WHAT TO PRODUCE:
The expected copy holds every entry exactly and none of the pictures.

MATERIAL PROVIDED:
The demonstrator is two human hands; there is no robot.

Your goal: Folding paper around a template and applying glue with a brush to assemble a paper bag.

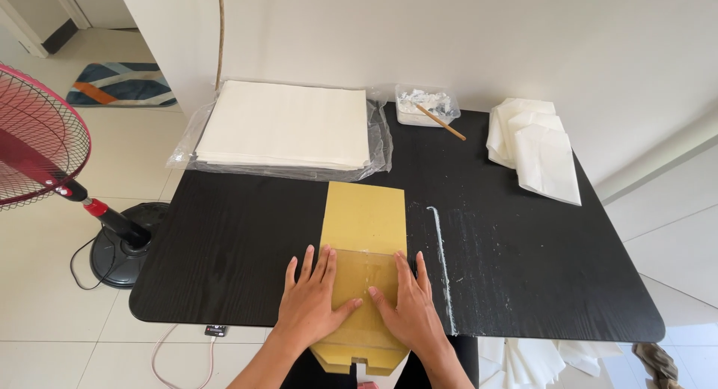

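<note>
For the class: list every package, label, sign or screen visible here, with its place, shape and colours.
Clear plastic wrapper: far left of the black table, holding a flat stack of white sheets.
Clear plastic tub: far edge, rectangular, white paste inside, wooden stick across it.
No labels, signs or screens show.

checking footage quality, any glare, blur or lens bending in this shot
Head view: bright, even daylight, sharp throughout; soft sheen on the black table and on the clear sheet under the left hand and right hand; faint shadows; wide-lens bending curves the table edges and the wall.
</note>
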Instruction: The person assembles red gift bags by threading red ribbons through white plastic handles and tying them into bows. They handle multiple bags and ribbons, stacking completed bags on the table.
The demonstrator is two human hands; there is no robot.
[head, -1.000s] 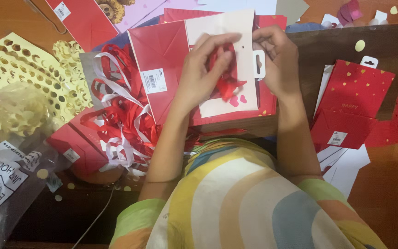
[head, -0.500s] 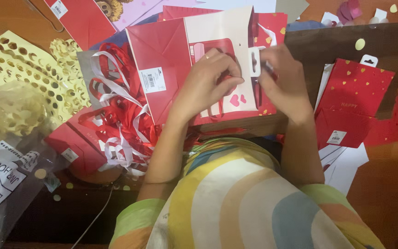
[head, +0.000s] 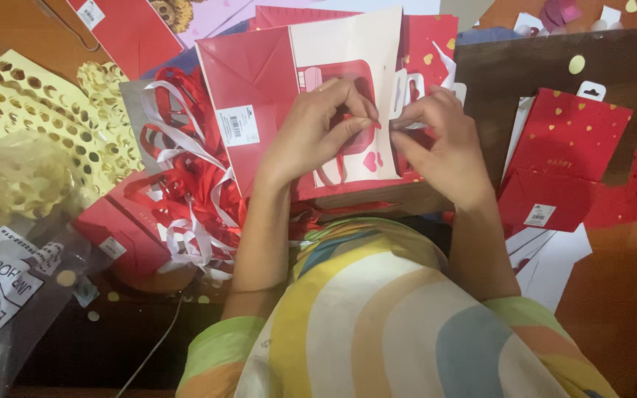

ANSWER:
The demonstrator is two human hands; there is no robot.

Your goal: Folding paper around a template and applying glue with a brush to assemble a paper bag.


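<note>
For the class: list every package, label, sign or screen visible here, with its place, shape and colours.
Clear plastic wrapper: far left of the black table, holding a flat stack of white sheets.
Clear plastic tub: far edge, rectangular, white paste inside, wooden stick across it.
No labels, signs or screens show.

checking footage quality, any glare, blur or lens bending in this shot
Head view: bright, even daylight, sharp throughout; soft sheen on the black table and on the clear sheet under the left hand and right hand; faint shadows; wide-lens bending curves the table edges and the wall.
</note>
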Instruction: The person assembles red gift bags by threading red ribbons through white plastic handles and tying them into bows. They handle multiple bags and ribbons, stacking completed bags on the table.
The demonstrator is two human hands; there is no robot.
[head, -1.000s] 
[head, -0.500s] 
[head, +0.000s] 

The answer to this exercise has been written out completely.